→ **What to work on**: Word for word, please restate the lines from the beginning of the data through the line in which "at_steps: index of" appears.

→ **Supplied information**:
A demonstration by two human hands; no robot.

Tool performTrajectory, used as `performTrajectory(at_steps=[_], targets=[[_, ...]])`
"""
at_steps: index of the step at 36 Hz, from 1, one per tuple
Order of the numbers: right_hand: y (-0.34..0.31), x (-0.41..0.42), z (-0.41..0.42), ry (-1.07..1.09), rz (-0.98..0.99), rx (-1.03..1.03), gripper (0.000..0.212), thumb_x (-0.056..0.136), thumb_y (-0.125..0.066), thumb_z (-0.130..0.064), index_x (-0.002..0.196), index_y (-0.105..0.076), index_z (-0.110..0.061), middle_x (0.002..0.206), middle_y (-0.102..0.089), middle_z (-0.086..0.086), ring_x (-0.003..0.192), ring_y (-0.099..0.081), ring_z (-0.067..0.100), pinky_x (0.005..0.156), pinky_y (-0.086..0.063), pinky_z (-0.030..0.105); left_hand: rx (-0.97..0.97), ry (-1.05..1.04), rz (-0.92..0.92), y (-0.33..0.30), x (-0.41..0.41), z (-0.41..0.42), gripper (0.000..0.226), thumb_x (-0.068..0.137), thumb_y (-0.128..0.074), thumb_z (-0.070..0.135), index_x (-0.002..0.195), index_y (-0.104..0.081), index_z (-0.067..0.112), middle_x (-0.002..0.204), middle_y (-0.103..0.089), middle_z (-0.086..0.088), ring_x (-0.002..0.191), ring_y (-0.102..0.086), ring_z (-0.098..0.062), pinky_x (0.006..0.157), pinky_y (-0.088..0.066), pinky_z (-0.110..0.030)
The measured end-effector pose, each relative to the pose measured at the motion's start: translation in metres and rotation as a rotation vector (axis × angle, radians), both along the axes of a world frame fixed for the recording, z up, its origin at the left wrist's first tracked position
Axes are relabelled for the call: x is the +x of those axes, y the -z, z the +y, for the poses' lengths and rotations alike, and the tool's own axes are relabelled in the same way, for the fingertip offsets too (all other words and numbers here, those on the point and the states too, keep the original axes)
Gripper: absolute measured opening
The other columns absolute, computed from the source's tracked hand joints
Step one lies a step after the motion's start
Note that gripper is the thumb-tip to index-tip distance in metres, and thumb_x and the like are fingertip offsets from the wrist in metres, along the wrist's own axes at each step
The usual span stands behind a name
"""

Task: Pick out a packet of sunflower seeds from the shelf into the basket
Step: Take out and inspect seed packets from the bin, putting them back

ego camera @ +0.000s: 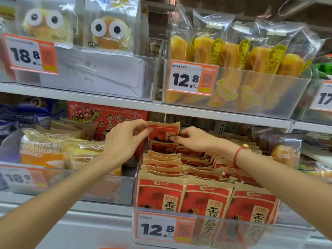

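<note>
Both arms are reaching deep into the lower shelf. At the far end of a clear bin (pixel 251 229) full of red-and-tan sunflower seed packets (pixel 206 198), one packet (pixel 164 131) is standing higher than its neighbours, upright, its long axis running up and down, its crimped tan top edge pointing at the shelf above and its printed face turned toward the person. The left hand (pixel 125 139) is pinching the packet's left edge between thumb and curled fingers. The right hand (pixel 193 139), a red cord bracelet (pixel 237 155) sitting on its wrist, is gripping the lower right part of the same packet with bent fingertips. A price tag (pixel 156 229) reading 12.8 is showing on the bin's front. Bread packs (pixel 45 150) are lying in the bin to the left.
</note>
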State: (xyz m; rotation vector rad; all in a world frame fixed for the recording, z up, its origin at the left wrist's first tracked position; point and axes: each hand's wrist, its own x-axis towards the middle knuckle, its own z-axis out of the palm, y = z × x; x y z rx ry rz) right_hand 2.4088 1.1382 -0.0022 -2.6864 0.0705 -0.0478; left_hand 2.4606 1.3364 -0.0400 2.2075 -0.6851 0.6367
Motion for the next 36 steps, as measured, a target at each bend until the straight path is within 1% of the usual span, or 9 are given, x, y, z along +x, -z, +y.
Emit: performTrajectory(at_steps=[6,10,14,18,24,28,32,34,36], targets=[[0.002,0.007,-0.003,0.003,0.164,-0.071,0.054,0.1,-0.038,-0.052,0.135,-0.053,-0.013,0.131,-0.059,0.007,0.114,-0.057,0.021,0.102,-0.043,0.033,0.233,-0.028,0.076,-0.003,0.018,-0.015,0.021,0.097,-0.053,0.041,0.106,-0.07,0.034,0.072,-0.066,0.013,0.076,-0.065,-0.01,0.063,-0.049,-0.028],[-0.004,0.001,-0.005,-0.014,-0.102,-0.044,0.044,0.098,-0.05,-0.042,0.135,-0.054,-0.018,0.133,-0.059,0.004,0.122,-0.055,0.02,0.099,-0.042,0.028,0.297,-0.018,0.11,-0.003,0.029,-0.016,0.025,0.095,-0.057,0.038,0.109,-0.073,0.025,0.064,-0.058,0.013,0.075,-0.064,-0.015,0.071,-0.055,-0.034],[0.003,-0.001,-0.007,-0.084,-0.321,-0.268,0.031,0.095,-0.059,-0.031,0.123,-0.067,-0.022,0.116,-0.07,0.0,0.102,-0.065,0.017,0.091,-0.054,0.039,0.199,0.039,0.058,0.0,0.027,-0.013,0.031,0.092,-0.062,0.041,0.116,-0.07,0.023,0.108,-0.071,0.005,0.101,-0.064,-0.016,0.082,-0.053,-0.035],[0.008,0.001,-0.005,-0.078,-0.415,-0.311,0.024,0.094,-0.06,-0.029,0.113,-0.073,-0.023,0.11,-0.073,-0.004,0.097,-0.065,0.015,0.088,-0.055,0.038,0.119,0.05,-0.001,0.004,0.022,-0.012,0.022,0.09,-0.062,0.042,0.107,-0.073,0.032,0.096,-0.073,0.011,0.088,-0.064,-0.006,0.067,-0.047,-0.024],[0.009,0.017,-0.004,-0.04,-0.328,-0.238,0.028,0.095,-0.06,-0.031,0.115,-0.072,-0.015,0.106,-0.073,0.002,0.088,-0.067,0.016,0.08,-0.056,0.036,0.227,-0.022,0.037,-0.007,0.031,-0.017,0.028,0.092,-0.06,0.045,0.108,-0.074,0.027,0.09,-0.072,0.006,0.075,-0.057,-0.01,0.067,-0.045,-0.027],[0.011,0.03,-0.001,0.004,-0.251,-0.252,0.029,0.096,-0.056,-0.031,0.114,-0.07,-0.013,0.105,-0.072,0.003,0.085,-0.064,0.017,0.077,-0.054,0.033,0.321,-0.053,0.056,-0.01,0.035,-0.023,0.027,0.095,-0.056,0.042,0.113,-0.072,0.03,0.097,-0.074,0.002,0.086,-0.064,-0.018,0.071,-0.046,-0.029],[0.013,0.035,-0.002,0.036,-0.075,-0.214,0.03,0.098,-0.051,-0.026,0.098,-0.072,-0.004,0.066,-0.057,-0.002,0.058,-0.048,0.011,0.054,-0.037,0.023,0.442,-0.047,0.123,-0.008,0.039,-0.027,0.029,0.098,-0.051,0.035,0.122,-0.066,0.032,0.117,-0.069,0.0,0.106,-0.063,-0.025,0.081,-0.046,-0.031],[0.012,0.036,-0.004,0.064,0.009,-0.193,0.034,0.098,-0.048,-0.021,0.098,-0.071,0.004,0.065,-0.053,0.003,0.059,-0.046,0.015,0.057,-0.037,0.026,0.512,-0.028,0.191,-0.009,0.039,-0.03,0.029,0.1,-0.046,0.031,0.123,-0.063,0.026,0.103,-0.067,-0.003,0.096,-0.061,-0.025,0.078,-0.044,-0.03],[0.009,0.033,-0.002,0.068,0.087,-0.203,0.036,0.1,-0.044,-0.021,0.102,-0.068,0.005,0.081,-0.059,0.011,0.069,-0.05,0.018,0.066,-0.041,0.03,0.526,-0.01,0.267,-0.008,0.041,-0.032,0.021,0.102,-0.041,0.029,0.103,-0.055,0.014,0.084,-0.057,-0.001,0.083,-0.054,-0.022,0.073,-0.04,-0.029]])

→ **Response box**:
A demonstration by two human hands; no robot.

Tool performTrajectory, used as `performTrajectory(at_steps=[_], targets=[[_, ...]])`
"""
at_steps: index of the step at 36 Hz, from 1, one per tuple

No additional output is needed.